Natixis : naufrage en vue

30 Juin 2021

La BPCE, la maison mère du groupe Banque populaire et Caisse d’épargne, lance une offre publique d’achat (OPA) sur Natixis.

Si celle-ci est menée à terme, en se faisant acheter des actions Natixis à quatre euros, nombre de salariés et petits épargnants perdraient 80 % de leur mise de départ.

L’histoire de Natixis remonte à 2006. Les Caisses d’épargne disposaient alors encore, avec La Poste, d’un monopole sur les livrets A. L’argent centralisé était affecté au financement du logement social et permettait de rémunérer, quoique avec des taux fort modestes, l’épargne populaire. Posséder un livret A offrait alors une certaine garantie de mettre ses économies à l’abri.

Les choses ont radicalement changé avec la création de la banque d’affaires Natixis. Il s’agissait, sous couvert d’offrir aux épargnants des placements plus rentables, de détourner l’argent récolté des missions d’intérêt général au profit d’opérations spéculatives. Faisant confiance à leur conseiller financier, 1,5 million d’épargnants achetèrent des actions Natixis à 19,55 euros, avec la promesse qu’elles ne pouvaient que grimper. Non seulement elles ne grimpèrent pas, mais elles tombèrent à 0,76 centimes, lors du krach de 2008 ! Natixis avait acheté des titres pourris, notamment des subprimes.

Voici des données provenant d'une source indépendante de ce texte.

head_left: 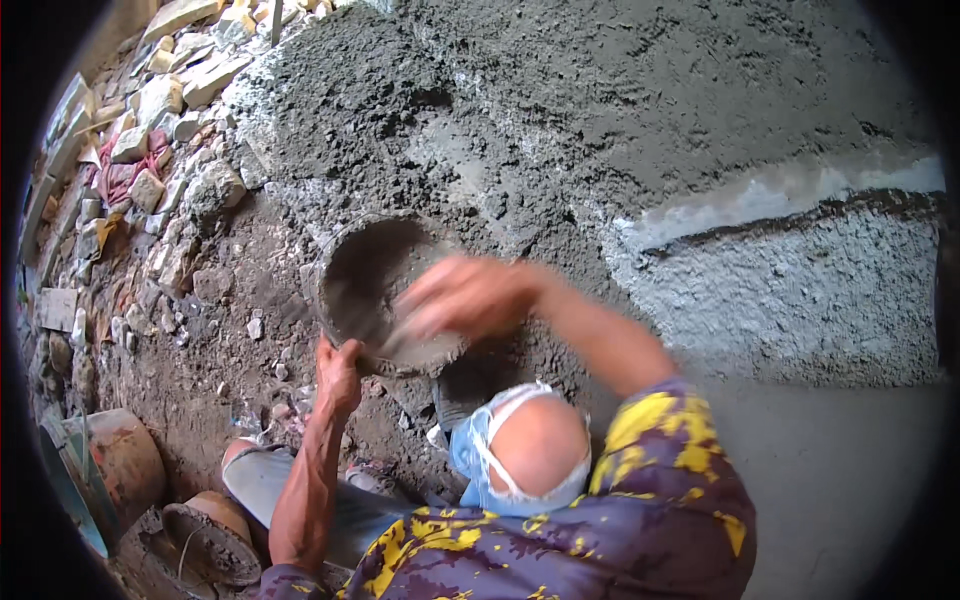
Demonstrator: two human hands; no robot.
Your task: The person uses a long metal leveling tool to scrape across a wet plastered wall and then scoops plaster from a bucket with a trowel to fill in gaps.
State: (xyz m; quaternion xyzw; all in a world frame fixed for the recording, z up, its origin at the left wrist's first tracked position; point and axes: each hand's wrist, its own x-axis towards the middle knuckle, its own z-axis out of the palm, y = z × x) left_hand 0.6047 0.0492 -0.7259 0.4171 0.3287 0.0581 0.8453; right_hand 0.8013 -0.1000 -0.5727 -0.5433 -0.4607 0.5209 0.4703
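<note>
Basin: the round basin (336, 290) is sitting near the middle of the view, its mouth facing upward and its inside showing grey smears; whether it is resting on the ground I cannot tell.
Left hand: the left hand (339, 376) is closing on the basin's lower-left rim, the thumb lying at the edge and the fingers folding beneath.
Right hand: the right hand (465, 298) is reaching over the basin's right side and showing as a blur; how far its fingers are opening, and whether they are holding anything, I cannot tell.
Grey mix: the lumpy grey mix (345, 120) is spreading behind the basin.
Clothing: the patterned shirt (640, 535) is covering the person's trunk in dark purple and yellow; the torn jeans (470, 450) are baring a knee (540, 445) just below the basin.
Lower left: a brownish bucket (130, 455) is standing near a second vessel (235, 560), which is holding dark grey residue.
Upper left: stone rubble (160, 100) is lying in a heap, with a reddish cloth (120, 182) showing among the pieces.
Right side: a rough whitish-grey surface (800, 295) is bordering a smooth grey area (820, 470).
</note>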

Aujourd’hui, la BPCE propose de racheter ces actions à seulement 4 euros. Si les épargnants refusent, la banque menace de leur forcer la main en s’appuyant sur une disposition du Code monétaire et financier. De nombreux salariés, qui n’ont rien à voir avec ces opérations, vont également perdre une bonne partie de l’épargne salariale dont Natixis avait obtenu la gestion. Le 24 juin, le tribunal correctionnel de Paris devait rendre son jugement sur la banque, poursuivie pour la diffusion d’informations fausses ou trompeuses. Mais même un jugement défavorable n’amènera pas la BPCE à rendre leur argent à ceux qu’elle a spoliés.

D. A.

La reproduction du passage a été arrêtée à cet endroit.